Forward, the boat had to be modified to house the three guides for the wheelhouse, the main hydraulic ram, two hydraulic power packs, the air tank for backup air, all the controls and the electrical switchgear, starters and breaker panel, Verret said. Global Marine Technologies provided new outboard profile and general arrangement drawings for the conversion process.
Hydra Force furnished the hydraulic lifts for the retractable pilothouse. Eagle Controls supplied the control system for the retractable wheelhouse. Stabilizers with air brakes were built by Verret Shipyard. Wheelhouse Electronics supplied the electronics package, and Humco supplied the C&F searchlights.
Verret Shipyard removed the original steel wheelhouse on the towboat and replaced it with an aluminum structure. With the wheelhouse in its lowest position, its air draft is 19 feet, 7 inches. Raised, the air draft is 36 feet, 5 inches.

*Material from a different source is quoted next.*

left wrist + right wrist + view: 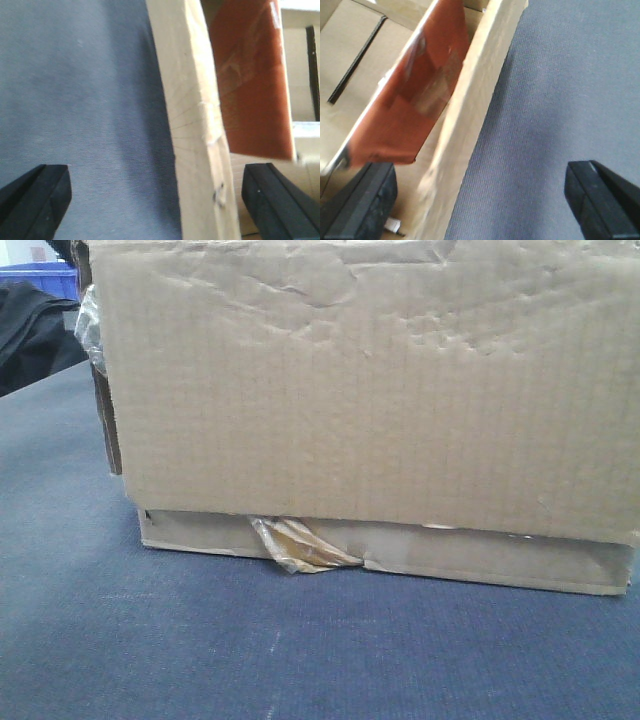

The vessel retains its original Mitsubishi S6A3 main engines, along with Twin Disc gears.
Muñoz praised both the Verret Shipyard team and the Turn Services team that has been involved with developing the vision for the La Porte fleet, finding a towboat ideal for converting into a retractable and shepherding the conversion project to completion.
“Verret Shipyard did an amazing job for us, both the actual construction and also helping engineer the project,” Muñoz said. “Also, our internal team of operations, maintenance and compliance stayed on the project from day one to ensure this came out as an A-plus conversion project.”
That internal team included Lucian Lott and his brother, Trevor; Brad Chauvin, vice president of boat operations; Ronald Breaux, director of vessel maintenance; Raymond Arcenaux III, port engineer; Bob Mueller, senior vice president of compliance; and Mary McCarthy, vice president of regulatory affairs. McCarthy said the vessel is ready for its Certificate of Inspection audit and will be ready to depart Plaquemine for La Porte as soon as its COI is in hand.
Turn Services renamed the vessel the mv. Zenyatta, the same name that a former company vessel also carried. Like other Turn Services vessels, the Zenyatta is named for a champion American thoroughbred racehorse. Zenyatta, a filly, was named the 2010 American Horse of the Year and was inducted into the National Museum of Racing’s Hall of Fame in 2016. Interestingly, the horse was named after the Police album “Zenyatta Mondatta.” The horse’s owner, Jerry Moss, is a record producer whose A&M record label released Zenyatta Mondatta in 1980.